TASK OBJECTIVE >>
Tally the lines of the data below that contain the string "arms". Give the tally and nothing else.

INPUT DATA >>
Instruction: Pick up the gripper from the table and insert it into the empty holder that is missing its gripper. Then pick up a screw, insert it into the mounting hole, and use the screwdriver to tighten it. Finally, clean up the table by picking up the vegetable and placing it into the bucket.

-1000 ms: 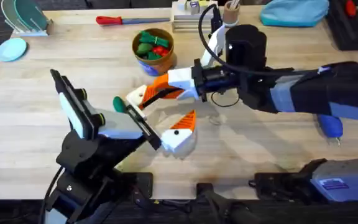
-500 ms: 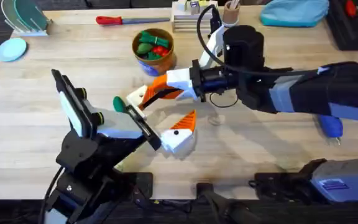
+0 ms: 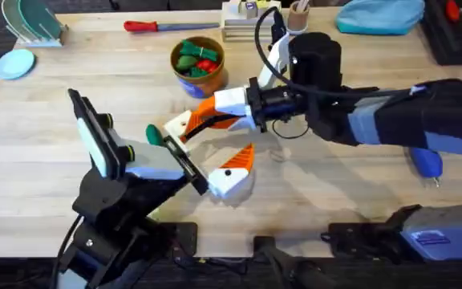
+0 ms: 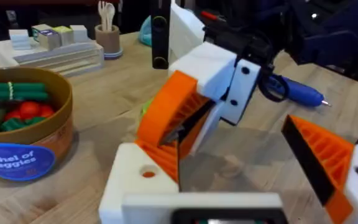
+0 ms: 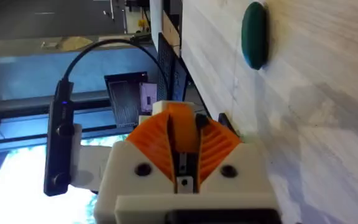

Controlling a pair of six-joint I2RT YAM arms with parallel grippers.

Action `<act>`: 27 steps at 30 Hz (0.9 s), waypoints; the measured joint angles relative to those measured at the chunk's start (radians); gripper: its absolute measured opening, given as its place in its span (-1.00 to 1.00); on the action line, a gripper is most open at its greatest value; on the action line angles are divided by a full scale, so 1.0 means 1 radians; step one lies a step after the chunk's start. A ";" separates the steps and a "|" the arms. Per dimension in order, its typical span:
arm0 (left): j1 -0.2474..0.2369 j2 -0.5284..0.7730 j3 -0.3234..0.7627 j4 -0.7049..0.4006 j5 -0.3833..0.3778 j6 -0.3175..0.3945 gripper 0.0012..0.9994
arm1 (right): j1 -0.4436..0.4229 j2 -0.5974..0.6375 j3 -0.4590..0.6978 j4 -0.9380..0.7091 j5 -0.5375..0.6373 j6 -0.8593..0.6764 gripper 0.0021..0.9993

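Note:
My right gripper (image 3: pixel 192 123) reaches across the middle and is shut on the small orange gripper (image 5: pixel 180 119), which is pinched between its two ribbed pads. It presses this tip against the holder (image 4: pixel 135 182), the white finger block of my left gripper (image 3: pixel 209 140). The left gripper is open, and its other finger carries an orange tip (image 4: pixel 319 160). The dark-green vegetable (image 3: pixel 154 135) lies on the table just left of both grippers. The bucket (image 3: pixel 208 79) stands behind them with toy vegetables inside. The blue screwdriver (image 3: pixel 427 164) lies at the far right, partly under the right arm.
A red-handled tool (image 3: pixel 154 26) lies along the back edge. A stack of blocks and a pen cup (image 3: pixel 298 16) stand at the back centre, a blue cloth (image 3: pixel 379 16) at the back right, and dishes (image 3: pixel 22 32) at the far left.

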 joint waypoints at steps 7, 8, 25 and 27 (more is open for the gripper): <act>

TASK SOLUTION >>
2